Set out on an adventure with Jackson Landers, in “Eating Aliens,” as he hunts 14 invasive animal species to fill his plate and repair the broken ecosystems of North America.

North America is under attack! Invasive animal species such as armadillos, Asian carp and many others are devouring native plants and animals, pushing some to the brink of extinction. Jackson Landers is trying to help eliminate the problem. Eating Aliens (Storey Publishing, 2012) is his tale of hunting and eating 14 destructive animal species. In the following excerpt from the Introduction, Landers suggests that eating invasive animal species not only spices up our dinner plates, but helps the environment.

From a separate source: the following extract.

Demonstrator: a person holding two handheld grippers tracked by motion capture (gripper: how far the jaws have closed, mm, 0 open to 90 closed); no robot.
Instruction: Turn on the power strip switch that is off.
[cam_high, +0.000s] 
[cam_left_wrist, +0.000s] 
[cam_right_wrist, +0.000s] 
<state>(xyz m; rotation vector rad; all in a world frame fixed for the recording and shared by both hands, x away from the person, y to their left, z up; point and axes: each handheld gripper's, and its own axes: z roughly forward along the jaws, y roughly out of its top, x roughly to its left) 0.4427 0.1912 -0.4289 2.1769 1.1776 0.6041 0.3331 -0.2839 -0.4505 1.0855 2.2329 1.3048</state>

This book can be purchased from the GRIT store:Eating Aliens

Introducing Invasive Animal Species

The nature I see around my home in Virginia is not particularly natural. Sure, I can stand in a field, surrounded by plants, without a building in sight. Birds sing and insects buzz through the air. Upon close inspection, though, it becomes clear that most of these creatures don’t actually belong here. 

Dandelions, brought to America by European colonists who grew the plant in gardens as a vegetable, sprout everywhere. They’re visited by European honeybees, which are (as their name indicates) also nonnative. Crabgrass, tree of paradise, the Japanese beetle, and the Asian lady beetle are everywhere, and they’re all invaders. In the trees, imported starlings and sparrows congregate in vast flocks, denying nesting cavities to our native bluebirds and purple martins.

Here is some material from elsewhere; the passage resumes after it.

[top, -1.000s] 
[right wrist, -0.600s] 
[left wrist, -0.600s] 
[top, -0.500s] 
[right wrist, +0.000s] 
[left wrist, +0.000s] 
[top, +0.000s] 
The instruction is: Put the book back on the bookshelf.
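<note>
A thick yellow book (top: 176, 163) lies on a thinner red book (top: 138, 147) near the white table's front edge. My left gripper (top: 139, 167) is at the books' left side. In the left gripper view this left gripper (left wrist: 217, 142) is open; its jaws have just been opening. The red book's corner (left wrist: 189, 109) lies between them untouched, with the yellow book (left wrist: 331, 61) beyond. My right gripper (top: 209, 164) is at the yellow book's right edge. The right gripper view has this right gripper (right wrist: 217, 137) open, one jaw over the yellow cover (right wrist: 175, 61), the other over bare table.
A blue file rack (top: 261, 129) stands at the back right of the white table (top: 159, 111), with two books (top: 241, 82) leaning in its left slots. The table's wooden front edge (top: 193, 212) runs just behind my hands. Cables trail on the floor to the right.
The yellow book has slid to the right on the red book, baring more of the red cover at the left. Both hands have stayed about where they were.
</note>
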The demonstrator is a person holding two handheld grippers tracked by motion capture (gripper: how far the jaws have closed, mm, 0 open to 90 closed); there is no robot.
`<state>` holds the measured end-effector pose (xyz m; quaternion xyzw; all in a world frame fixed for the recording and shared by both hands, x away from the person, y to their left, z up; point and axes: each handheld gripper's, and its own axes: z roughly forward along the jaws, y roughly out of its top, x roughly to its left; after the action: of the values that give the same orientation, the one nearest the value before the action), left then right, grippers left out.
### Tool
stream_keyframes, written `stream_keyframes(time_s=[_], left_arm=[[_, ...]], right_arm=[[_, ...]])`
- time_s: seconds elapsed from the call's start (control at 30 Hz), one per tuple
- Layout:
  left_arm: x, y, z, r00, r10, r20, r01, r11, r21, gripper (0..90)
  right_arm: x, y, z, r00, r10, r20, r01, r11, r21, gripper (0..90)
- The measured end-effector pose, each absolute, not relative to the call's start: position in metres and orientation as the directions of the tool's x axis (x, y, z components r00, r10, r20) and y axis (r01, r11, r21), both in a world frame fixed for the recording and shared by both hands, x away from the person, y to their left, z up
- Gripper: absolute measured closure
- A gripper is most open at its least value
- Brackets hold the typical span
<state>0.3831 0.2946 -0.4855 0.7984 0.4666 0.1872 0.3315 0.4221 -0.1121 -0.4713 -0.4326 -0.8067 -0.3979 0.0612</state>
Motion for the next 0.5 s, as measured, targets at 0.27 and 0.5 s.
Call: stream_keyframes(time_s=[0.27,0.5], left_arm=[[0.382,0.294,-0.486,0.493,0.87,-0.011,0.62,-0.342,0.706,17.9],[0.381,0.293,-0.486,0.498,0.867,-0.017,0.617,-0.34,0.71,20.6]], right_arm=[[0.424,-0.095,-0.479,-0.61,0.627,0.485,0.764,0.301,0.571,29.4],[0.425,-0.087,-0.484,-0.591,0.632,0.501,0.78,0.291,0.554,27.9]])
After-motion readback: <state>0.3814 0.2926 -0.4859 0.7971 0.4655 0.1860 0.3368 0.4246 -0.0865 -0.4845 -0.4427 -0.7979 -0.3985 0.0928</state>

Beyond my own backyard, North America is besieged by bigger creatures that were introduced in folly. Across California and much of the South, feral swine root up large areas of ground, transforming the habitat and causing erosion. They eat native salamanders and the eggs of ground-nesting birds. Asian carp, some coming in at more than fifty pounds, eat up to forty percent of their body weight in plant matter every day. Long stretches of the Missouri River are now populated almost exclusively by invasive carp, and the native fish are pushed closer and closer to extinction.